◆ **WHAT YOU HAVE TO DO**:
Retype word for word the first line of the listing and each line after it up to the line with "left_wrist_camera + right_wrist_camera", with the pictures taken out.

◆ **GIVEN DATA**:
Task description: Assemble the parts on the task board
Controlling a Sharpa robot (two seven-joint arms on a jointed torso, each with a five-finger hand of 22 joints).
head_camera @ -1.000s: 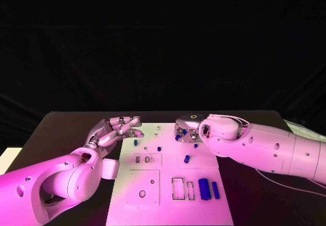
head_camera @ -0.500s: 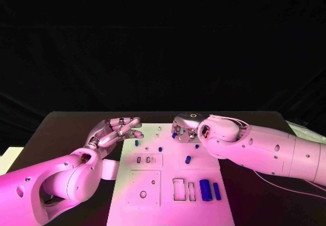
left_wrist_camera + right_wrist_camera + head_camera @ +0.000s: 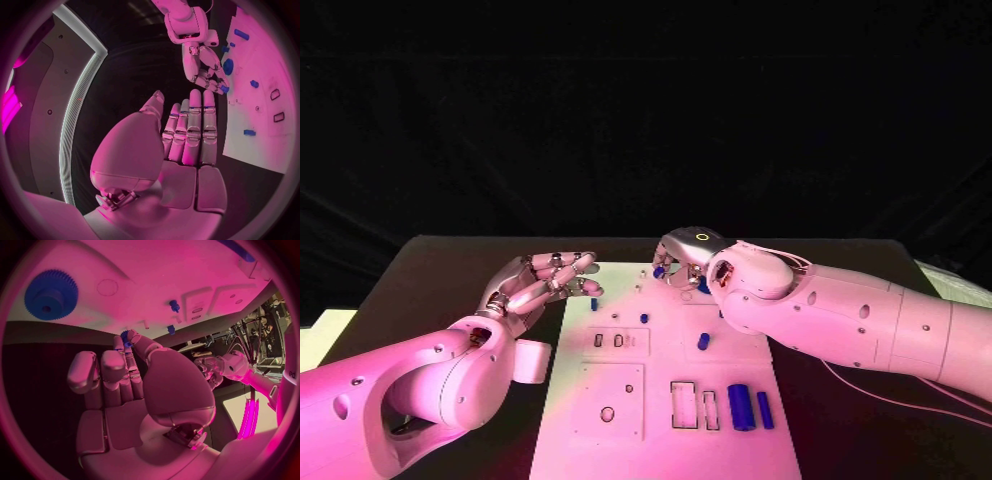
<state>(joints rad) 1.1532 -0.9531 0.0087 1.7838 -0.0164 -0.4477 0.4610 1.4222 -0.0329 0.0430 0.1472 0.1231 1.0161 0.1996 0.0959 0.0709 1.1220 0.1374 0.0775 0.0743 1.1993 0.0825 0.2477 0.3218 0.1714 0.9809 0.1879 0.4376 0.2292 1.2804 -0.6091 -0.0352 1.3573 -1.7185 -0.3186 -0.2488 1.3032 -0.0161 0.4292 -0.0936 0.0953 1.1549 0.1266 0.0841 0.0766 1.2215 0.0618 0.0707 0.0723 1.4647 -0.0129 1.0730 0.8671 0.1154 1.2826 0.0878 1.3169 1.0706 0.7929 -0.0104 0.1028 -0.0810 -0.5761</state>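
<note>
A: Item one, right hand (image 3: pixel 678 266). Status?
B: Grasping. A small blue part (image 3: pixel 125 338) is pinched at the fingertips, held above the far end of the task board (image 3: pixel 632 400). It also shows at the fingertips in the left wrist view.
A: Step in hand?
B: By my reading, carrying that piece to its seat. Which seat I cannot tell; the hand covers the far middle of the board in the head view.
A: Item two, left hand (image 3: pixel 538 281).
B: Released, holding nothing. Fingers extended side by side, hovering at the board's far left edge, apart from the right hand.
A: Parts already on the board?
B: A blue gear (image 3: pixel 51 294) at the far end near the right hand. A blue peg (image 3: pixel 594 302) at the far left, a second peg (image 3: pixel 643 318) just right of it, a third (image 3: pixel 704 341) toward the middle. Two blue bars (image 3: pixel 740 407) at the near right, beside empty rectangular slots (image 3: pixel 684 402).
A: Next move calls for?
B: Probably a straight descent over the chosen hole with the piece kept upright; a tilt could jam it.
A: Obstructions?
B: The gear and standing pegs lie close to the right hand's path. The black counter (image 3: pixel 430 270) around the board carries nothing that interferes.
</note>
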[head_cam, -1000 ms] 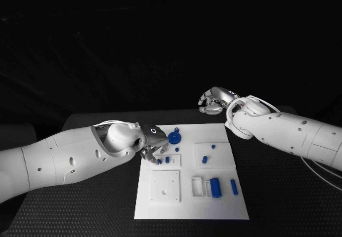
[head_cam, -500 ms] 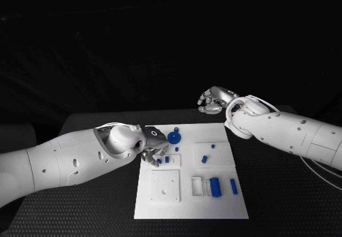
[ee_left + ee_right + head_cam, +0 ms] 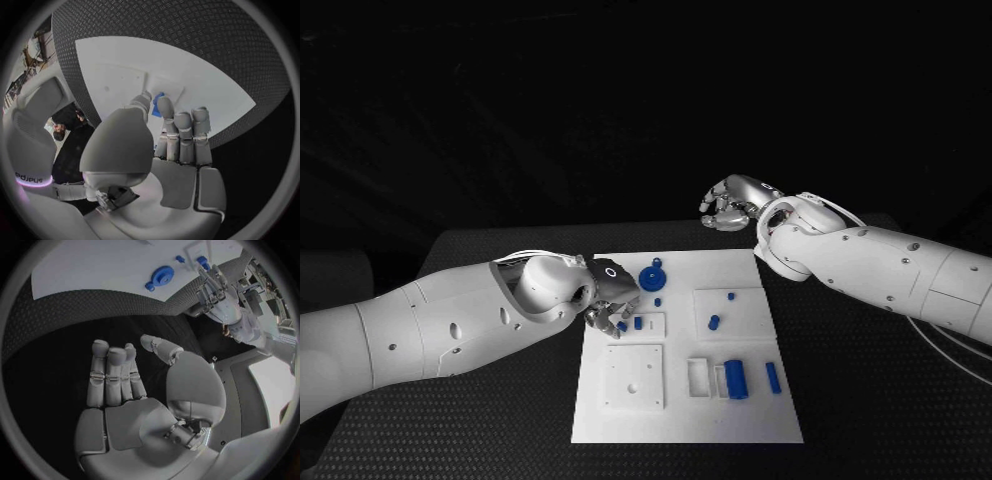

◆ **RESPONSE TO THIS TASK**:
Task description: Assemble the parts on the task board
Controlling a Sharpa robot (two seven-joint arms on a jointed torso, each with a five-finger hand of 22 joints).
head_camera @ -1.000s: 
head_camera @ -0.500s: 
left_wrist_camera + right_wrist_camera + head_camera @ +0.000s: 

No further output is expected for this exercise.